* [Task instructions]: Wherever the string "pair" appears in the listing, copy that line.

* [Dataset entries]:
☆ ☆ ☆ ☆

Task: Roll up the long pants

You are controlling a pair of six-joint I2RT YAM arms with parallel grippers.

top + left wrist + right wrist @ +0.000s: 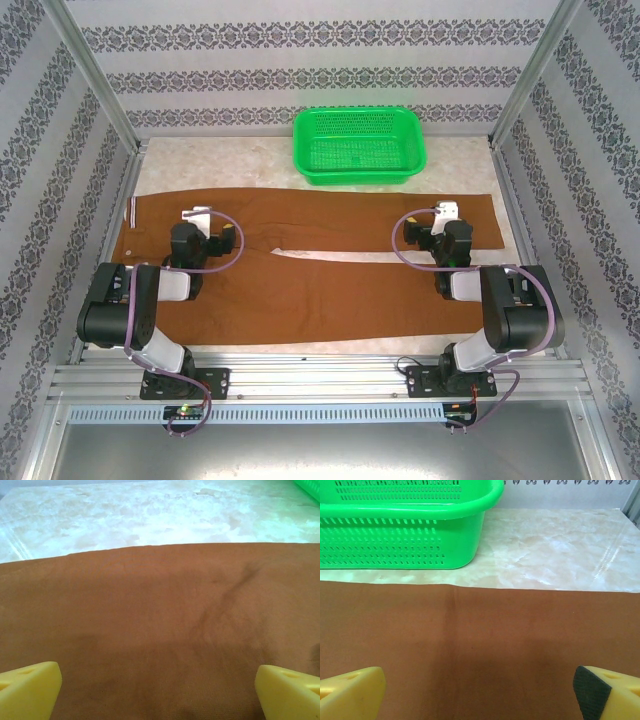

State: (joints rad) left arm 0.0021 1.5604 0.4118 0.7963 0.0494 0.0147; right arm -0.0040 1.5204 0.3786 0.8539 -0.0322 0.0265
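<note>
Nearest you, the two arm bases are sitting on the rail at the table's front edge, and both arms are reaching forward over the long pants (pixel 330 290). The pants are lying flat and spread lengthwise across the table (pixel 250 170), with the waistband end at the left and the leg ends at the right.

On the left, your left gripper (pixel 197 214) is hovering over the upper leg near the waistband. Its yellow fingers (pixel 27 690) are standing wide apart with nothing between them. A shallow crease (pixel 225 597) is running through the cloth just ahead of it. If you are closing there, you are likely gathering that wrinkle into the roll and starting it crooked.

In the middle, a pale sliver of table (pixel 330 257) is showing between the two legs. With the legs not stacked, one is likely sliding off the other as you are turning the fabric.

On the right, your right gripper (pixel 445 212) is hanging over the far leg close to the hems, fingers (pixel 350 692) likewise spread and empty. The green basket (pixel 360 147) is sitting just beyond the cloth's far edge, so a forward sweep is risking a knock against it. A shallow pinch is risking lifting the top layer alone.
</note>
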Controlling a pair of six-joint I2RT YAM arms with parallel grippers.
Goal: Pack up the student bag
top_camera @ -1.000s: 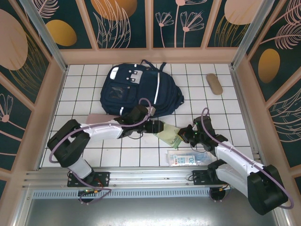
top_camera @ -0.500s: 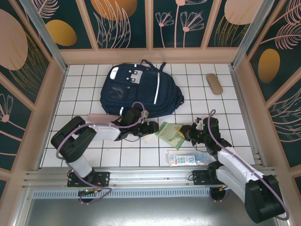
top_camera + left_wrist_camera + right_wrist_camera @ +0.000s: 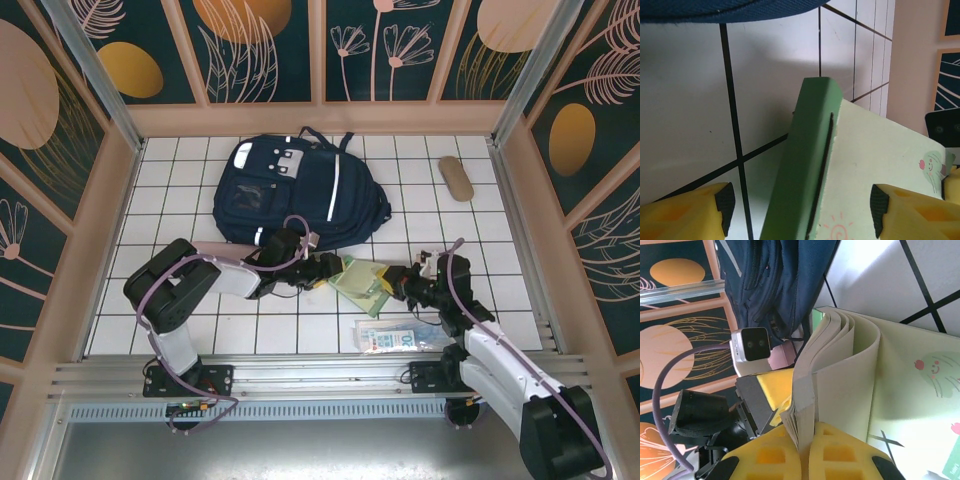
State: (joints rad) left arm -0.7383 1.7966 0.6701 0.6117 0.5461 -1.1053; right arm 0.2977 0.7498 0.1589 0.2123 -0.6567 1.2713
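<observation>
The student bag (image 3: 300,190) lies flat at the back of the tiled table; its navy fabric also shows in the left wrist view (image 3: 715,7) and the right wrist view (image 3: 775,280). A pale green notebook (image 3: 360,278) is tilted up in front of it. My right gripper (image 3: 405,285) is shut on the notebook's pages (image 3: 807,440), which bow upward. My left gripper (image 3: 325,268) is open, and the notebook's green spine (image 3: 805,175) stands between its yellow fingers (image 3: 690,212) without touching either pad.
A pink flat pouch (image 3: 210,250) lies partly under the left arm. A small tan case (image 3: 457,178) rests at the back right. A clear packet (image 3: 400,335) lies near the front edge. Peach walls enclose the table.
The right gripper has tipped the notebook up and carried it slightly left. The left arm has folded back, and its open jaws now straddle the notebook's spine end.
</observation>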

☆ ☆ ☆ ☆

* [Problem solution]:
You are controlling a pair of six-joint I2RT YAM arms with parallel grippers.
Controlling a pair of six-joint I2RT YAM arms with parallel grippers.

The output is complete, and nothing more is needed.